■ What is required
Return the listing that follows, word for word.
______________________________
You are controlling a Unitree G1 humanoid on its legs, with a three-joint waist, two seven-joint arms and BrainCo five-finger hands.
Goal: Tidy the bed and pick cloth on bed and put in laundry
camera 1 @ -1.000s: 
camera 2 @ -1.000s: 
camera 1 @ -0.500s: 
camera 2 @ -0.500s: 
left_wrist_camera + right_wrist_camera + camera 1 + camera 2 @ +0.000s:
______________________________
■ Answer box
You are controlling a Unitree G1 humanoid on its legs, with a three-joint waist, two seven-joint arms and BrainCo five-finger hands.
Goal: Tidy the bed and pick cloth on bed and put in laundry
camera 1 @ -1.000s: 
camera 2 @ -1.000s: 
camera 1 @ -0.500s: 
camera 2 @ -0.500s: 
left_wrist_camera + right_wrist_camera + camera 1 + camera 2 @ +0.000s:

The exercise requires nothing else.